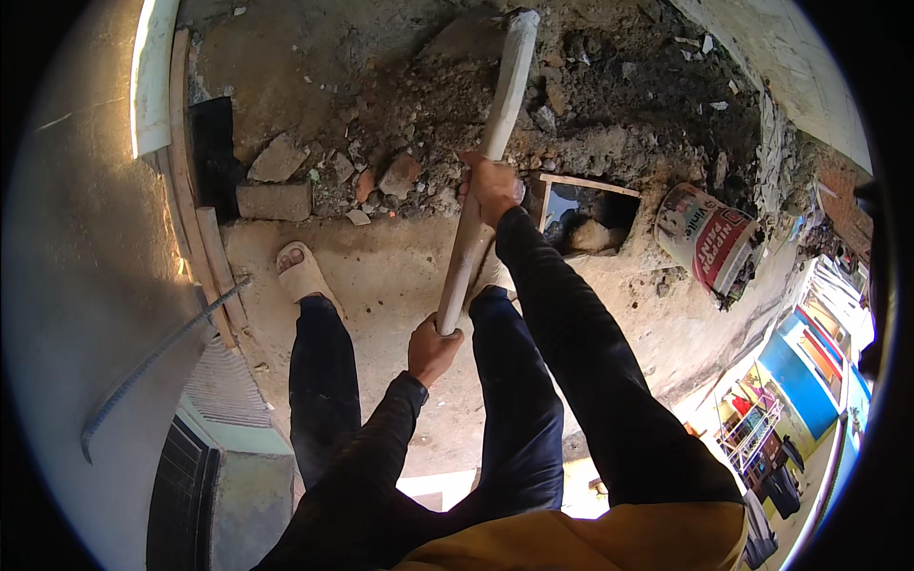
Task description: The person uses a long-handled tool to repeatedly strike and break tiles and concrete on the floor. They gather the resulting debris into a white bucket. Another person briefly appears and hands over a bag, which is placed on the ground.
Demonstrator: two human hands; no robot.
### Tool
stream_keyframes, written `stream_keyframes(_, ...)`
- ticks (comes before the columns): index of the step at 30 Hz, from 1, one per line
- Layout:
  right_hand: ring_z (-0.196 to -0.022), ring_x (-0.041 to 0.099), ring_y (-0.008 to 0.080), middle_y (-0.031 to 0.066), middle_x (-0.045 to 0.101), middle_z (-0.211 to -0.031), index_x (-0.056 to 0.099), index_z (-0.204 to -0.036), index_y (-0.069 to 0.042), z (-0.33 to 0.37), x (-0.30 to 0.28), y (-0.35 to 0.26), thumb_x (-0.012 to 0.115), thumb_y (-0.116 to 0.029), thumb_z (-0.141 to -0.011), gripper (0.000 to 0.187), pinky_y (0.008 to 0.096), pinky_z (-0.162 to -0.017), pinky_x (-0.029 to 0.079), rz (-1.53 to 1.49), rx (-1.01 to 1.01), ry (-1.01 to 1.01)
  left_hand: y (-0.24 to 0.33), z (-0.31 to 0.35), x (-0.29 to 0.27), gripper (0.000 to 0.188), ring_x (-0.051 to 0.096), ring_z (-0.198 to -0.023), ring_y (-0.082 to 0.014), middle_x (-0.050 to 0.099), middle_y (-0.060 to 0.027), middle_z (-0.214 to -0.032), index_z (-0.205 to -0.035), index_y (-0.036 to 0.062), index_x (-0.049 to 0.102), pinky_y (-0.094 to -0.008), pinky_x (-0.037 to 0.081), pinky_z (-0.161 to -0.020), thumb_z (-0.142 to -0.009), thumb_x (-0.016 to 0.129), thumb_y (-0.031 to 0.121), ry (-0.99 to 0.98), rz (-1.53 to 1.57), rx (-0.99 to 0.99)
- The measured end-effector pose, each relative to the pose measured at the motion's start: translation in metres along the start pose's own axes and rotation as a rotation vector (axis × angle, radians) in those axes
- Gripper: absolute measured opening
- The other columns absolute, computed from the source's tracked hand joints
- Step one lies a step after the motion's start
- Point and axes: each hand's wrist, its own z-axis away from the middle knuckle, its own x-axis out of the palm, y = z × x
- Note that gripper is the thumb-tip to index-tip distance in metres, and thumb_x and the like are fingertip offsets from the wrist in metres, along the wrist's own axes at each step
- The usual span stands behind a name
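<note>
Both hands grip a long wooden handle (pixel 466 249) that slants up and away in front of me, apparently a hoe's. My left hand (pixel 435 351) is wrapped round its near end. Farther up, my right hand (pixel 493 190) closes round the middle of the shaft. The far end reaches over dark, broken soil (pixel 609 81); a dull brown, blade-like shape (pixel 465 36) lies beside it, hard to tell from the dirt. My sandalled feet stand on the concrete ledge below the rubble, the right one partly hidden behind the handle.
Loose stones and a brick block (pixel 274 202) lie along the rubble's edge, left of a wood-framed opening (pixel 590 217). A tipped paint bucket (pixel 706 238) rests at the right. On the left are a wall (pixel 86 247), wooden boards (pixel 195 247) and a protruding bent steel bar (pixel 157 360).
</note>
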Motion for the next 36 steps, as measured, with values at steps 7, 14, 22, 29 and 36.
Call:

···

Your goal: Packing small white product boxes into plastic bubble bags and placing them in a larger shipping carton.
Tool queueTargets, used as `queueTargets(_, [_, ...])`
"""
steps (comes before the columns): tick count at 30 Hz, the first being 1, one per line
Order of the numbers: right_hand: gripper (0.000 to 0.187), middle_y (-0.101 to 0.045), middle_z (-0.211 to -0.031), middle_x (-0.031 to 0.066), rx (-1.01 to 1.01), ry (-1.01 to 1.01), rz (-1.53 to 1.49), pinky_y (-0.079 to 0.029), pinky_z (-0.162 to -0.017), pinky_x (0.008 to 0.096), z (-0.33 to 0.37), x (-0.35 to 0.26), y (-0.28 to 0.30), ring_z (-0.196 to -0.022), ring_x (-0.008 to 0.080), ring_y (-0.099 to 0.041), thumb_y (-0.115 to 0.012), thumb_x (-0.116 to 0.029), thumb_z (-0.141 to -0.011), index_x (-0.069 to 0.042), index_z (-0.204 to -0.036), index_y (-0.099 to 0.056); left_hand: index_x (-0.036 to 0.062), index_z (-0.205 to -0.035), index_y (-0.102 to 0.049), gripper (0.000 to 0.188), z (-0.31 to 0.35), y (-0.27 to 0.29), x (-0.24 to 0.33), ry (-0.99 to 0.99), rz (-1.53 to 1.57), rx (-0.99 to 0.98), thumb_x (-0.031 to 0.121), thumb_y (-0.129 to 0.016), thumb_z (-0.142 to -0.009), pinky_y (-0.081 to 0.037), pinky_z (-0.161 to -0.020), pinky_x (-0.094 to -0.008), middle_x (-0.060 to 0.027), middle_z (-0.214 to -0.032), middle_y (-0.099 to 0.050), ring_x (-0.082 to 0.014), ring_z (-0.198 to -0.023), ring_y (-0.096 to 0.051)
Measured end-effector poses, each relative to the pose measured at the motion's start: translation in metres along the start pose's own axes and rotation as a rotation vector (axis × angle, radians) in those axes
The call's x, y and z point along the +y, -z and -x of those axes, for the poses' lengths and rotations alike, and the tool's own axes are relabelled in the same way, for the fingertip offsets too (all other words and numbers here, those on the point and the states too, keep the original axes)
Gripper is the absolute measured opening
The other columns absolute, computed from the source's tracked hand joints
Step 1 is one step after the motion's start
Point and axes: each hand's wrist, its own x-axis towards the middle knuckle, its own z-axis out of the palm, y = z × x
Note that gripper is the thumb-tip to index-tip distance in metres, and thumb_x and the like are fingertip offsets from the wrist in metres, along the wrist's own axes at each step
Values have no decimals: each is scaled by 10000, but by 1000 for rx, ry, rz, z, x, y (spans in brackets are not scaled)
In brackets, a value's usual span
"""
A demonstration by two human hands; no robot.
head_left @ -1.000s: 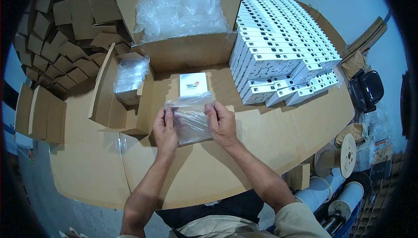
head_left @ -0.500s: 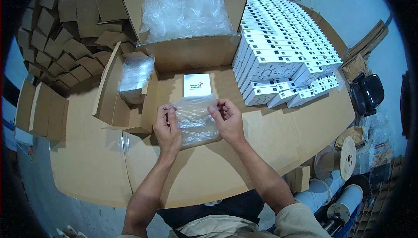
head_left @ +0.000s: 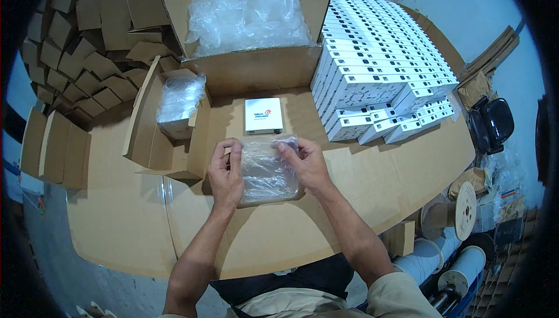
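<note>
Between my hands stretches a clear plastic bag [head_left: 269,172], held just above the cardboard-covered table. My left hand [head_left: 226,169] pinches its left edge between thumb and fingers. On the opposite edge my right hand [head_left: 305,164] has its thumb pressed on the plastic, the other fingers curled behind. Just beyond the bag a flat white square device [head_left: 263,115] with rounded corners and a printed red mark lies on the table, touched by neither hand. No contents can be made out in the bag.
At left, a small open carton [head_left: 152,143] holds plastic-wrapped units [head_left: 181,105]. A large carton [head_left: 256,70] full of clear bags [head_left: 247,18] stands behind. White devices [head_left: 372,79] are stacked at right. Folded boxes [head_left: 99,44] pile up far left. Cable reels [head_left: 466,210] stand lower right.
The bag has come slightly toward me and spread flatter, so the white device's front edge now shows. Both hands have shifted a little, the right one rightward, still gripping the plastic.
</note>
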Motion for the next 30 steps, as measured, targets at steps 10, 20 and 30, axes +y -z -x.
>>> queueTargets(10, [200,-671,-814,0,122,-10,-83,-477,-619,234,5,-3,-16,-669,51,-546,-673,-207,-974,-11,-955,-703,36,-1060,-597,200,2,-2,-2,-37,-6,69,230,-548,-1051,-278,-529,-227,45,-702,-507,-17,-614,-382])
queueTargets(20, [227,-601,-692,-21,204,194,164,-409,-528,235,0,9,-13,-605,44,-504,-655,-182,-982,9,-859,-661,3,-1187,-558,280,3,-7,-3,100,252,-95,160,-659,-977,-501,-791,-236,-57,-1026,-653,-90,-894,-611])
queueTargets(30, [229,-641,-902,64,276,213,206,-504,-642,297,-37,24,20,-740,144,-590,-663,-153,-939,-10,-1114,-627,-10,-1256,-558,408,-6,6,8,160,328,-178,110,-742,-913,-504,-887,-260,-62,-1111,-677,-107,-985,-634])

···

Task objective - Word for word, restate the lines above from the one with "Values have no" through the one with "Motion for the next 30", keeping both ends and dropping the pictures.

Task result -
Values have no decimals: each is scaled by 10000, but by 1000 for rx, ry, rz, z, x, y (spans in brackets are not scaled)
In brackets, a value's usual span
"""
A demonstration by two human hands; no robot.
head_left @ -1.000s: 
head_left @ -0.500s: 
head_left @ +0.000s: 
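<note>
Between my hands stretches a clear plastic bag [head_left: 269,172], held just above the cardboard-covered table. My left hand [head_left: 226,169] pinches its left edge between thumb and fingers. On the opposite edge my right hand [head_left: 305,164] has its thumb pressed on the plastic, the other fingers curled behind. Just beyond the bag a flat white square device [head_left: 263,115] with rounded corners and a printed red mark lies on the table, touched by neither hand. No contents can be made out in the bag.
At left, a small open carton [head_left: 152,143] holds plastic-wrapped units [head_left: 181,105]. A large carton [head_left: 256,70] full of clear bags [head_left: 247,18] stands behind. White devices [head_left: 372,79] are stacked at right. Folded boxes [head_left: 99,44] pile up far left. Cable reels [head_left: 466,210] stand lower right.
The bag has come slightly toward me and spread flatter, so the white device's front edge now shows. Both hands have shifted a little, the right one rightward, still gripping the plastic.
</note>
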Motion for the next 30 steps, as measured, targets at steps 10, 20 and 30, axes +y -z -x.

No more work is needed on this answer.